No entanto, uma parcela dos pais se posicionou contrária a mudança e procurou o Ministério Público. Diante da situação o MP orientou a secretária para que mantivesse o horário antigo, sob risco de ajuizamento de ação.

 

Confira mais:

Vídeo: decisão do Ministério Público faz com que Cemeis voltem a atender até às 18h15min

 

 

Em entrevista com a secretária de Educação, Cláudia Fávero, ela comenta que desde a terça-feira (12), os Cemeis já voltaram a atender até as 18h15min.

– A Lei de Diretrizes e Bases diz que a criança pode ficar no mínimo sete horas nos Cemeis e no máximo dez horas, em período integral. Fizemos esse estudo, orientamos os pais, ninguém foi pego de surpresa. Não é toda a população, são 5% dos pais que procuraram vereadores, Ministério Público solicitando o horário estendido. Como o Ministério Público pediu para retomarmos vamos fazer o levantamento e ver quais pais realmente precisam para regulamentar. Ontem já voltou até 18h15min então a diretora fica. Mas, não podemos deixar essa diretora todo dia, pois ela também tem o filho, tem a família e é contratada para oito horas. Vamos ter que, em um curto espaço de tempo, organizar isso – diz em entrevista à Rádio Super Difusora.

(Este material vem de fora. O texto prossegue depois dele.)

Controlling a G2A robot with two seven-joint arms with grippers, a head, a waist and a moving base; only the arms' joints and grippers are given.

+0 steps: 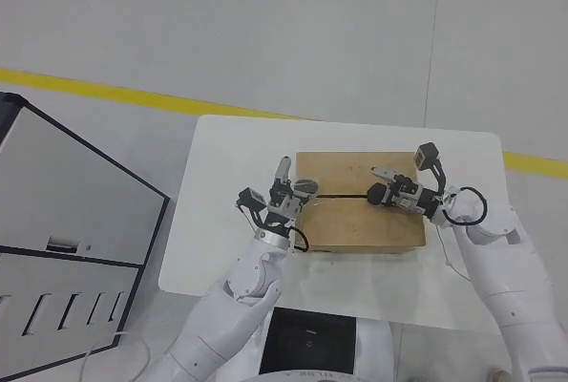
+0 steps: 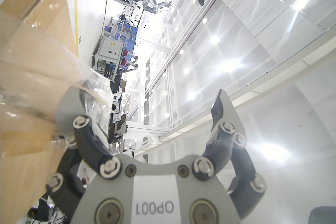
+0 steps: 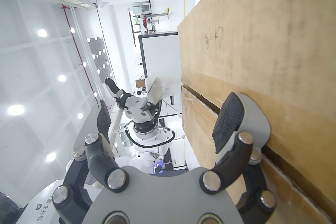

Quanto a possibilidade de fazer dois turnos dos professores, Cláudia explica que se torna inviável.

– O professor é contratado 40 horas, não temos planos de 30, se tivéssemos poderíamos fazer dois turnos. Mas, a ideia é que a criança fique com os pais, pois os pais trabalham oito horas e as crianças ficam mais de dez nos Cemeis. A convivência familiar é muito importante. Sabemos de um caso em que a avó da criança mora do lado do Cemei, mas a mãe não quer a avó busque a criança, tem algo mais importante que a convivência com os avós? – indaga a secretária.